#### Directions
One figure is the expected answer: how many lines in the listing contain "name".

Information supplied below:

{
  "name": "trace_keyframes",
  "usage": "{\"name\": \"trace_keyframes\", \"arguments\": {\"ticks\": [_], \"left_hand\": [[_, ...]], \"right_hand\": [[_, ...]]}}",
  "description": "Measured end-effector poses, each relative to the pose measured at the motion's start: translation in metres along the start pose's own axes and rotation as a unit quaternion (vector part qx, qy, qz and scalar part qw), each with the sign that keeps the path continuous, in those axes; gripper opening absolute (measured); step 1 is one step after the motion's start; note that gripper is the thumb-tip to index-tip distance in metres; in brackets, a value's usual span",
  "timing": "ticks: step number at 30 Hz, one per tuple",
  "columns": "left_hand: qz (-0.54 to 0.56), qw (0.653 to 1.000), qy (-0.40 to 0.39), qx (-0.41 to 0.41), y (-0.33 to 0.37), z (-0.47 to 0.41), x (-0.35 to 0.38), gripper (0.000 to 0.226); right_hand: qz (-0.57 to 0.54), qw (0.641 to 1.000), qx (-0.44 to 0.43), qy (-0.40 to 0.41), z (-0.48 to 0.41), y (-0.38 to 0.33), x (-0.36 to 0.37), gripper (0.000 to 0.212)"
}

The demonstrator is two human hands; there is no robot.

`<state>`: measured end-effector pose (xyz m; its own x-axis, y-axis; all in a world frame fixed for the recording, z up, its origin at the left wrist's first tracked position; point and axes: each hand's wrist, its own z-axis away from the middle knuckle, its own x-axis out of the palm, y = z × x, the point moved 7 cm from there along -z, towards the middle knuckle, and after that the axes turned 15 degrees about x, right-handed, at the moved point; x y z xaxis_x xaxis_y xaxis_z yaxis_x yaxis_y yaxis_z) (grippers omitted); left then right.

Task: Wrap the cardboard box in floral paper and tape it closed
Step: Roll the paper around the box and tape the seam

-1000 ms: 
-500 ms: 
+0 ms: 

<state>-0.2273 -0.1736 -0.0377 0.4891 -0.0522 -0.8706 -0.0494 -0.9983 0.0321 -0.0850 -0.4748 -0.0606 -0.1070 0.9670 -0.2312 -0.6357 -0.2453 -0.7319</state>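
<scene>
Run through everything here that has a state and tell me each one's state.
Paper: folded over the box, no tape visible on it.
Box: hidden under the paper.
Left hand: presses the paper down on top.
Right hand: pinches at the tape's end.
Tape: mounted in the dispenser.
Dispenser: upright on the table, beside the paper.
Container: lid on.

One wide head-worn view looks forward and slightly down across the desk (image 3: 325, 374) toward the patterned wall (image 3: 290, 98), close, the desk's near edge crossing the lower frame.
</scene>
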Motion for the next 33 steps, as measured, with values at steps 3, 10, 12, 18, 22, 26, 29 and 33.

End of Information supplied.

#### Exercise output
2